Laboured synaesthesic analogy: if main stream Sanborn-esque smooth horn is saccharin or aspartame, then Tim Berne’s sax is something far less instantly accessible and cloying. You know when you eat really strong cheddar and the salt and calcium crystals make your gums itch? That’s what Tim Berne is approaching. I like strong mature cheddar. I think I like Tim Berne- the think outlining the limits of the analogy as much as reluctance to wholeheartedly condone him.

If you listen to Jazz on 3 now and again or check out the jazz press, you will often hear Berne referred to in exalted tones. He is an American saxophonist who made a few records for Columbia (corporate) and since has done his own thing with whoever he pleases. Last month he was in London for the Vortex gig with a trio comprising Jim Black on drums and Nels Cline on guitar.

He started proceedings with a deadpan jibe at the establishment, joking he had two tickets to see Prince at Ronnie Scott’s that he was happy to give away to whoever was interested. There was then a brief entrée with some high register squawking to scare off TAFKAP’s symbol, before things really got down to business, Berne leading the charge with a plastic water bottle rammed in his sax’s bell.

What followed was around 75 minutes of constant noise; a few identifiably separate contrasting motifs but mainly an attention-maintaining cycle of loud/soft/loud/soft.

During the deluge drummer Jim Black played with very open arms, taking the focus away from any immediately bass/snare/hi-hat groove and towards the rhythmically free; Nels Cline shouted into his guitar’s pickup through a strange red tub (conceptually free); Berne put various things in his bell and blew it hard (texturally free).

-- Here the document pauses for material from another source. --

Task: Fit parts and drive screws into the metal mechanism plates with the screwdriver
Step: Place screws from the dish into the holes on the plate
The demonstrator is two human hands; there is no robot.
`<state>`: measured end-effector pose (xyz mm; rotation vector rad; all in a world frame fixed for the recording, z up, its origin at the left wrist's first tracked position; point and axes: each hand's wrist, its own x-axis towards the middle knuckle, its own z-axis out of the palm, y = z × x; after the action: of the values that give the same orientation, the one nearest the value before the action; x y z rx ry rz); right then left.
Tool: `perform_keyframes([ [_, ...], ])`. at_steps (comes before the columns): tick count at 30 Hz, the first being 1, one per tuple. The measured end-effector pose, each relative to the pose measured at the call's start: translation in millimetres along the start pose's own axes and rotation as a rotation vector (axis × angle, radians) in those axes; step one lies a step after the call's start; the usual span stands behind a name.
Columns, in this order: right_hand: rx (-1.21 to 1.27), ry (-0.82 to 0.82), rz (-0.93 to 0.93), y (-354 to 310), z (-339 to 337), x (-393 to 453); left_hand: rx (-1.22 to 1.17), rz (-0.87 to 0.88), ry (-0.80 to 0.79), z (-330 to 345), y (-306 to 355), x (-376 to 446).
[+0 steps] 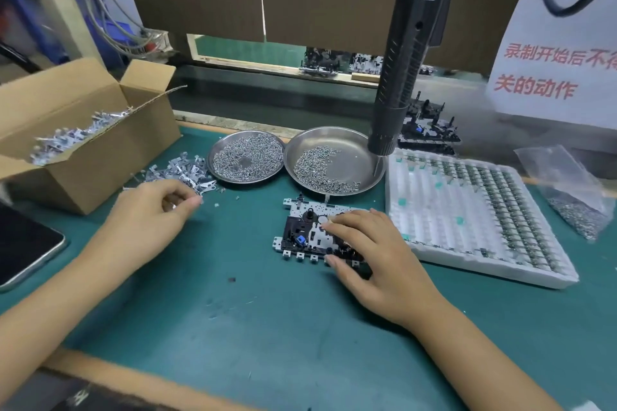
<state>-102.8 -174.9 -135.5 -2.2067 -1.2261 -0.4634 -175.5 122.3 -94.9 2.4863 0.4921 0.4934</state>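
Head view, mechanism plate: you are pinning the metal mechanism plate (309,233) on the green table (260,317) at centre, just below the two steel dishes.
Head view, right hand: your right hand (377,257) is lying over the plate's 3 o'clock half, fingers nearly straight and pressing down, thumb on the near edge; keep that pressure flat so the plate is not rocking while the part goes in.
Head view, left hand: your left hand (157,207) is curling at 9 o'clock beside the loose pile of small metal brackets (182,172), fingertips pinching what looks like one small piece; blur is hiding exactly what.
Head view, fitting: you are likely bringing that piece across; seat it fully before reaching for a screw.
Head view, screws: the dishes of screws (322,167) are sitting at 12 o'clock of the plate, close enough to pick one at a time.
Head view, screwdriver: the electric screwdriver (405,53) is hanging untouched at 1 o'clock, tip over the right dish; bring it down upright, not tilted.
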Motion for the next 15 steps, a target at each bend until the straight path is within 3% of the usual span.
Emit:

The loud/soft cycle provided an inevitable tension and release. Given the level of abstraction being meted out however, it was sometimes hard to discern this release on all levels (rhythmic/textural/conceptual). Getting all these components in close apposition may be nigh on impossible with such free music, but on the few occasions when it did happen it was sensational.

Back to that analogy: saccharin is synthetic, salt and calcium crystals are natural. 95 per cent of pop music is synthetic; the emotions engendered by Tim Berne are natural. He’s not bullshitting. Too much saccharin has a bitter aftertaste, but too much salt will kill you. Few people know the former; everyone knows the latter. And likewise Tim Berne isn’t as famous as Prince.

The only reservation I have in not wholeheartedly recommending this thing is that when music is too abstruse, it is sometimes hard to get a full handle on it. It also polarises opinion. Most people hate it; a small minority profess to love it, but in doing so perhaps have the same level of understanding as a latter day pogonophile has of Victorian times. I’d say it opens a door it’s worth looking into – I just haven’t gone inside yet.